Goal of the exercise
Beginning with the line below that contains "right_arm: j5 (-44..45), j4" and ending with the line that contains "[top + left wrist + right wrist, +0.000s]", copy every line exactly. Copy nothing else.

The input
-- Opening Marker --
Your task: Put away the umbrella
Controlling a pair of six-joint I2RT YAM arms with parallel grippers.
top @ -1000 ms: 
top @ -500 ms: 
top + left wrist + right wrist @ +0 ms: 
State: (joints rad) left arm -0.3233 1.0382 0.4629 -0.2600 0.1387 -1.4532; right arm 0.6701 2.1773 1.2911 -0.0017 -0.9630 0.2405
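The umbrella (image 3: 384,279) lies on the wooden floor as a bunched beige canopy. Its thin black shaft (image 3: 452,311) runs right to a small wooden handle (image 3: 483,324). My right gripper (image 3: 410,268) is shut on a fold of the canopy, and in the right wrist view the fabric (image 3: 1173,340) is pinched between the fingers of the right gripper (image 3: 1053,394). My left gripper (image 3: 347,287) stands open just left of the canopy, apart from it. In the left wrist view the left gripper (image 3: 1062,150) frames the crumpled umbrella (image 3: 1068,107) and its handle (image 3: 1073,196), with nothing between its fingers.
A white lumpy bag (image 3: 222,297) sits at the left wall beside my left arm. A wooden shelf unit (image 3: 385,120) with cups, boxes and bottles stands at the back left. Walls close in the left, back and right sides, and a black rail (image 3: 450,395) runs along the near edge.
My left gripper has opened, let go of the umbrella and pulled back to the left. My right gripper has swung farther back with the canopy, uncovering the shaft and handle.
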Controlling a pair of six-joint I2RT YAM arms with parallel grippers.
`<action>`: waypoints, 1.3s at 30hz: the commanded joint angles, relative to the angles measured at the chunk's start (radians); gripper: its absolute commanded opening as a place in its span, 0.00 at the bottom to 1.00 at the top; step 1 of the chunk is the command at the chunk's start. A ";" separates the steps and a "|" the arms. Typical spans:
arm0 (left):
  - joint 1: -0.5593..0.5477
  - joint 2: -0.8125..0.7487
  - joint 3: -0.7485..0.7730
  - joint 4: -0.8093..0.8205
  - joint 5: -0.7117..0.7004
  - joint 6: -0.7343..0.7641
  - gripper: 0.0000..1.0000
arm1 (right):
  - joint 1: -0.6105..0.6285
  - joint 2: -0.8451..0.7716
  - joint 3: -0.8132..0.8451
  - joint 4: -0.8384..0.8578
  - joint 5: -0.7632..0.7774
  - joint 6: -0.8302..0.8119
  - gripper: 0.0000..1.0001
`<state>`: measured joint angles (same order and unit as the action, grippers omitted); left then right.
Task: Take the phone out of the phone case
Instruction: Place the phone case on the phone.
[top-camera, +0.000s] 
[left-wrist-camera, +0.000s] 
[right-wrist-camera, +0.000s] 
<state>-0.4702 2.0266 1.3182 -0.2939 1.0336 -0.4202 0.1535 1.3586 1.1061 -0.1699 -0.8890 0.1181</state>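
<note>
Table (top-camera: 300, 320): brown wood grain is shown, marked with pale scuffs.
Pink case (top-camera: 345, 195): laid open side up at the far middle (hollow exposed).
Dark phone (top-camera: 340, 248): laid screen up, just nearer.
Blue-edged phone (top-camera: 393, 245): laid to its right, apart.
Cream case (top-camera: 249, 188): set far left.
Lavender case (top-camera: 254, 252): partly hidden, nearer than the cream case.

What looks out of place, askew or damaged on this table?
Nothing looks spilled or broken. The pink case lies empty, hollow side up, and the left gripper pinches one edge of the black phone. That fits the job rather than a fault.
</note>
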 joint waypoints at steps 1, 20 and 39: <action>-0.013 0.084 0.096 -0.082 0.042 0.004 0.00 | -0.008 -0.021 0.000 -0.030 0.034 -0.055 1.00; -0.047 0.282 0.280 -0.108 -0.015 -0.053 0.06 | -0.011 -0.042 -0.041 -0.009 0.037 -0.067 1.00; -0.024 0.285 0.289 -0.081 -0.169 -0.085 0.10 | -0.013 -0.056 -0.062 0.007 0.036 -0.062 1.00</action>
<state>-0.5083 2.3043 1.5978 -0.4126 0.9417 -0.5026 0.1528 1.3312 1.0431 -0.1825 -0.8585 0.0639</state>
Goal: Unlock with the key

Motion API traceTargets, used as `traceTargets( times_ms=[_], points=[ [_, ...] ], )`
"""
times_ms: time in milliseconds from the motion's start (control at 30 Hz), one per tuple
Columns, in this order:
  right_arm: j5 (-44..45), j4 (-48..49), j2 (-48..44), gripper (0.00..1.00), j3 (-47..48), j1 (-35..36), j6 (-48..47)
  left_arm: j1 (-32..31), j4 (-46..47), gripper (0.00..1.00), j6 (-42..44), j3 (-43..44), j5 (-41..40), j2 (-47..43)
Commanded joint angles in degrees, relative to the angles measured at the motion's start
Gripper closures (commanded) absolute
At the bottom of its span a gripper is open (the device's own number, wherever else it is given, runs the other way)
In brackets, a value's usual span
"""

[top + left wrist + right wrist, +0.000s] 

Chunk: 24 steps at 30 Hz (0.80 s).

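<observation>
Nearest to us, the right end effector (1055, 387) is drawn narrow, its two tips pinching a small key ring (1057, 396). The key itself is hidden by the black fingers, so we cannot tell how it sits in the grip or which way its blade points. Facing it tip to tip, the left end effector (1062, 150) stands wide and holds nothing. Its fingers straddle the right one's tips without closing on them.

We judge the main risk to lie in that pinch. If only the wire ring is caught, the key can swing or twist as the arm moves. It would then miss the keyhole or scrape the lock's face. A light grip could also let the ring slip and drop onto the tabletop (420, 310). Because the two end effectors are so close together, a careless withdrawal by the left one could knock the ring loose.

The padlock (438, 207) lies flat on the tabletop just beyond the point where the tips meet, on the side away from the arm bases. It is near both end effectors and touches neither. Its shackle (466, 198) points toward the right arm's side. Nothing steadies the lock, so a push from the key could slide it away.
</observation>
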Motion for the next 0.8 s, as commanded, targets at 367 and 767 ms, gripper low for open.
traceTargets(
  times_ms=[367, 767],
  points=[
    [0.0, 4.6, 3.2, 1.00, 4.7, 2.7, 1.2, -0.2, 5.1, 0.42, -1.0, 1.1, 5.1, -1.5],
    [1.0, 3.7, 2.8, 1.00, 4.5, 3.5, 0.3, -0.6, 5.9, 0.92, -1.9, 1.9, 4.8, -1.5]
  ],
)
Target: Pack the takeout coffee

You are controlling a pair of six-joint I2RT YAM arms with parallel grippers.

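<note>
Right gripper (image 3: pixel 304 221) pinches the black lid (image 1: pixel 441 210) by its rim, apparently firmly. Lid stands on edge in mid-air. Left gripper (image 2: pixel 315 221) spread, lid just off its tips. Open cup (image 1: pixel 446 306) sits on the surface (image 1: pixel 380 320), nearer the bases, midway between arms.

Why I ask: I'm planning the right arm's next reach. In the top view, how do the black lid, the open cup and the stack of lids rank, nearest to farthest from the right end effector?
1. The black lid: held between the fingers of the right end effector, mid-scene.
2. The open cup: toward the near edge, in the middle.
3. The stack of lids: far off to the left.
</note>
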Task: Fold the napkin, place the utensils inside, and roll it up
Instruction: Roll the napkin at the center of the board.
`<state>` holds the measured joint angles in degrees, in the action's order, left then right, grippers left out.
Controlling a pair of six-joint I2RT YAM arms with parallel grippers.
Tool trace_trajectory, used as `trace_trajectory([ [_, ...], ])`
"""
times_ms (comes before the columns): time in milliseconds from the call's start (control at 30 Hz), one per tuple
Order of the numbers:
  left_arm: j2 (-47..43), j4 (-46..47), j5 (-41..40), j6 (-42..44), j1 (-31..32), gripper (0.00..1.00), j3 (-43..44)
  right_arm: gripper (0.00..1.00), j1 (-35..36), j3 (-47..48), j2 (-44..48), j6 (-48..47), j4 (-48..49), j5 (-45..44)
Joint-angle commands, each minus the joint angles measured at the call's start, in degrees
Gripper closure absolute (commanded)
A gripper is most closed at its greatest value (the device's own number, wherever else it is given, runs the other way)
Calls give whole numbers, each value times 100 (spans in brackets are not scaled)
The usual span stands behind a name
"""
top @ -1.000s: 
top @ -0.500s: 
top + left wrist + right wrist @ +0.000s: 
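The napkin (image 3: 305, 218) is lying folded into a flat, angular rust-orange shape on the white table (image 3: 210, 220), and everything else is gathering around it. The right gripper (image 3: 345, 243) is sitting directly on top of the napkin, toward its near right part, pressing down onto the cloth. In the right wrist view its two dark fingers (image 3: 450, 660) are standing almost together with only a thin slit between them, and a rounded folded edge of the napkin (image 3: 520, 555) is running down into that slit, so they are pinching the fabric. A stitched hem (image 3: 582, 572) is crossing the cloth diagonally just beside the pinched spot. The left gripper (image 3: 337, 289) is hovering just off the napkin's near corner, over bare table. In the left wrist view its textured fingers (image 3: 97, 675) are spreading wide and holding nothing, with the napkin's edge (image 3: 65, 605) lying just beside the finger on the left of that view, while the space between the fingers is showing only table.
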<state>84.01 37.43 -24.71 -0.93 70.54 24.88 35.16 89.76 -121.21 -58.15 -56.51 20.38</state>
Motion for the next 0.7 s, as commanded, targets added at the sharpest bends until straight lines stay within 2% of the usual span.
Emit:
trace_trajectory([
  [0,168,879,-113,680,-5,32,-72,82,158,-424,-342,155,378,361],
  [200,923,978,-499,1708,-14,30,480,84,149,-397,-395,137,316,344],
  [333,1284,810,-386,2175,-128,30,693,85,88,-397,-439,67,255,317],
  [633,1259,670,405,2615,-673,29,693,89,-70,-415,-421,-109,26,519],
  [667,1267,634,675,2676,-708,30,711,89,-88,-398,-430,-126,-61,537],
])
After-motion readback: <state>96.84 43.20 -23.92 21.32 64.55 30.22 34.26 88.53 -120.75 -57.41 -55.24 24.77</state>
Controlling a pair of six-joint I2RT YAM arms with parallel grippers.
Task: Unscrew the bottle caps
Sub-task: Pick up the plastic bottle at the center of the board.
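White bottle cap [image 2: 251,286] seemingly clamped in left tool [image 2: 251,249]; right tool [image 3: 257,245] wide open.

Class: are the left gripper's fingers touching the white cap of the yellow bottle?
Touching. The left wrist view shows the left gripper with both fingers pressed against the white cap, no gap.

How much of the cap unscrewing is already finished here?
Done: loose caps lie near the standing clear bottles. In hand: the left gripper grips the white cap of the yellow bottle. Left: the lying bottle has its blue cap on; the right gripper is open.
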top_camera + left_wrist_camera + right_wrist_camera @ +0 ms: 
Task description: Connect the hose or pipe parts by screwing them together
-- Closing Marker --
Response
  right_arm: j5 (-44..45), j4 (-48..49), j2 (-48..44), gripper (0.00..1.00), j3 (-47..48), j1 (-35..36), j6 (-48..47)
  left_arm: j1 (-32..31), j4 (-46..47), gripper (0.00..1.00), j6 (-42..44), j3 (-43..44), j5 (-41..40), j2 (-47..43)
Commanded joint angles in degrees, relative to the angles measured at the motion's start
Gripper closures (commanded) absolute
At the bottom of its span a gripper is open (the device's own number, wherever else it is given, runs the other way)
In brackets, a value's usual span
"""

[top + left wrist + right wrist, +0.000s] 

This completes the requested output.